Below are the key points of interest and confusion that came up during our discussion.
Points of Interest
- An interesting approach to reducing the dimensions of metagenomic data and therefore reducing the computational challenges in analysing such data.
- It was interesting to see the steps used for analysis numbered in this way as we hadn’t previously seen methods written like this. It was also nice to see such a focus on ensuring that the methods used here would be reproducible.
- They show fairly convincingly that the CAGs identified as associated with health/disease are reproducible across multiple datasets.

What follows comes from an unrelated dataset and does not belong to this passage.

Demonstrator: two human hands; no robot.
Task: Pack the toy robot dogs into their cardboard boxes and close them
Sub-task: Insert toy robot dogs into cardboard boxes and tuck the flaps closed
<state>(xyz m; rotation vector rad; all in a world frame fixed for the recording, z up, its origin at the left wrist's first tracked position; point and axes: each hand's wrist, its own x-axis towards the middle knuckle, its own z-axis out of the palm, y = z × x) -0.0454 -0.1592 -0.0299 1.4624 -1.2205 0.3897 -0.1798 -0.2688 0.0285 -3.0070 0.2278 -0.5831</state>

- Good to see the biological relevance of the identified CAGs although this would be strengthened by knowing how the discussed CAGs were chosen.
Points of Confusion
- Fig. 2: What do the different colours in A-D mean? Is positive/negative estimated coefficient associated with disease or health? (We guessed positive is healthy, based on the large numbers of healthy IBD CAGs mentioned in text). What are the circular lines in A-D? Why are the colours different for disease/health in the CRC and IBD datasets in E-F? What are the estimated coefficients for the CAGs shown in E-F? Why were these CAGs shown?
- Fig. 3: We weren’t sure how the taxonomic assignments for CAGs in A-B were determined – were they a consensus? As in Fig. 2, is positive/negative estimated coefficient associated with disease or health? How were the KOs shown in A-B chosen? For C-D we would have liked to also see what proportion of the genome the genes that were more or less abundant in CRC/IBD represented. We also couldn’t work out how the genes were shown – were these all genes identified here? How were they ordered? Is the ordering the same as the dendrogram in Fig. 1?
- The paper presents a method for identifying biologically relevant units that may be associated with disease or health, but we weren’t sure why they didn’t validate this against other approaches. For example, we weren’t sure why random genes from CAGs were shown for Fig. 2 C-D and thought that either taking a gene from the middle of a CAG or comparing all genes would have been more convincing that this method is an improvement on others that are commonly used.
- It would have been interesting to know whether the CAGs that were identified as healthy were the same in both CRC and IBD datasets.
- They rely heavily on the assumption that CAGs are likely to mainly contain genes from similar organisms, but we didn’t really feel that they had proven this.